### ACTIVITY
A single number is required: the count of lines in the entries below that include the word "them".

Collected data

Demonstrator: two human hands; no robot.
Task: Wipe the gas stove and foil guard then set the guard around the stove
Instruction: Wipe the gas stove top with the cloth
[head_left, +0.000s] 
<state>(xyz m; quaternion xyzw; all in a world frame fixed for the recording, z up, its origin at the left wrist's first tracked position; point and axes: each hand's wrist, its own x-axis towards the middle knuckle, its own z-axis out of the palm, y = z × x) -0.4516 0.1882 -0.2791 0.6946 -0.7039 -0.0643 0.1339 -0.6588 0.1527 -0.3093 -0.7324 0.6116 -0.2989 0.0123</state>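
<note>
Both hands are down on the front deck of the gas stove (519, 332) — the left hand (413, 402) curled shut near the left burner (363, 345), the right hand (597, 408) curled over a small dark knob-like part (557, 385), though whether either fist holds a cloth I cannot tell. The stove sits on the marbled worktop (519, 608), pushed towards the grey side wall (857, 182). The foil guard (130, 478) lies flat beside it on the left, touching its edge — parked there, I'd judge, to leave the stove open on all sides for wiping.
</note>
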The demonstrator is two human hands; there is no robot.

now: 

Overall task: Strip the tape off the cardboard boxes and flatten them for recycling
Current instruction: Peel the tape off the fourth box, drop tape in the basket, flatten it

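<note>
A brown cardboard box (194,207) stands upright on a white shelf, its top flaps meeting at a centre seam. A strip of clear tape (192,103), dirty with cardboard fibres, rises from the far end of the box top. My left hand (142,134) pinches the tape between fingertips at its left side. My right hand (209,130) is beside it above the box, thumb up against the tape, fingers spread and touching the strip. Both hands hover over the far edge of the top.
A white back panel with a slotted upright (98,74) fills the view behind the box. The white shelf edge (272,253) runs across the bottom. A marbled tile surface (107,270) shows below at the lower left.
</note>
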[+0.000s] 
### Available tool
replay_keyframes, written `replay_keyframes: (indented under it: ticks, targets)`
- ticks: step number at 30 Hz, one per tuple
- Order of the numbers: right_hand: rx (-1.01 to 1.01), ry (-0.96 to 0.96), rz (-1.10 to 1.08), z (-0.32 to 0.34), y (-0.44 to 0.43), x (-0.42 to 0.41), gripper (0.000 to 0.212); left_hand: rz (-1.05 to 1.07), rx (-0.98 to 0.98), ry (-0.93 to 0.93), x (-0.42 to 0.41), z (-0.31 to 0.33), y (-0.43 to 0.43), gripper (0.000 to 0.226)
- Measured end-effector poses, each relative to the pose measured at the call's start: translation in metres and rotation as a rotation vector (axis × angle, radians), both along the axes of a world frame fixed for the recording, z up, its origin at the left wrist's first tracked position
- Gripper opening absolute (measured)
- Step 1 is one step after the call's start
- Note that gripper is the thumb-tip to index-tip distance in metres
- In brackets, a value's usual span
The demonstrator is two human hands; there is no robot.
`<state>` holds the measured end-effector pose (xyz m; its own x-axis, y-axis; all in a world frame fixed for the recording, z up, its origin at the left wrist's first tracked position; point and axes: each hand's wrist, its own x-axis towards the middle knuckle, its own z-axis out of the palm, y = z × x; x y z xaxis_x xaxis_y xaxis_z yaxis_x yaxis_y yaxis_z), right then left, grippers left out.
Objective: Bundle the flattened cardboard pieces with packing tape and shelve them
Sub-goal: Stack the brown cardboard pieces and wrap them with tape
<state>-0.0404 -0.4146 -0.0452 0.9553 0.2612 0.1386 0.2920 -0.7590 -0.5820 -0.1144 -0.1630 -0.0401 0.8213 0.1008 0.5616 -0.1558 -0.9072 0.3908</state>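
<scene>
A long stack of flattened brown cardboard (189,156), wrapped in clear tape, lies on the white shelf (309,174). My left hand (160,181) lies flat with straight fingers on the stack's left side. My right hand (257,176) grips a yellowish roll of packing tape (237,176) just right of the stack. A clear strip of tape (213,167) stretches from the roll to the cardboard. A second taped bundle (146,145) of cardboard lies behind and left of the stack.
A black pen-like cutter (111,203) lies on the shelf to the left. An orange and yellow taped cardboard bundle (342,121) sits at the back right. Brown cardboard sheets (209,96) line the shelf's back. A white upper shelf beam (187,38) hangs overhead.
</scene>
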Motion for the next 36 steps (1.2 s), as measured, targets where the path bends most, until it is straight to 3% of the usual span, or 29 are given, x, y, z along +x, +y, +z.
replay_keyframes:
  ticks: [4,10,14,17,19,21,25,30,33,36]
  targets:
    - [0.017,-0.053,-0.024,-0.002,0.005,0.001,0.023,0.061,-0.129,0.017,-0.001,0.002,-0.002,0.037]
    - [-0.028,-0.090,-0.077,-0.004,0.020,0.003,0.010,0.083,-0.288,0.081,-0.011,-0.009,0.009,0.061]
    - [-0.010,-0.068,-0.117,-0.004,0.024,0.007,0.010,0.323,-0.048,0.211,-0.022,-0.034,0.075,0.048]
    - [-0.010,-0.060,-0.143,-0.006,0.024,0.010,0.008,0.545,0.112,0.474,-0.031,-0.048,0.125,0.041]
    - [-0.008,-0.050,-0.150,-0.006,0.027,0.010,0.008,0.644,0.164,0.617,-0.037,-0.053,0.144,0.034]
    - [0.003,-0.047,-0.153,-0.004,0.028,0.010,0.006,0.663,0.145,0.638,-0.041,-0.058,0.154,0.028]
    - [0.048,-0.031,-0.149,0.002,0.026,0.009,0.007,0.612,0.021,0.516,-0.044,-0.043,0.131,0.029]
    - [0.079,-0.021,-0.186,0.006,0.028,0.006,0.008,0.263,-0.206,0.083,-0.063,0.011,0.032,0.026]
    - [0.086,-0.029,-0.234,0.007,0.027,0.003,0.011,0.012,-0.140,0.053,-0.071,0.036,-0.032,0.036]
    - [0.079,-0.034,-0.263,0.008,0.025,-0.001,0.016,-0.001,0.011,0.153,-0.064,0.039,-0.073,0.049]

### REPLY TO THE EXERCISE
3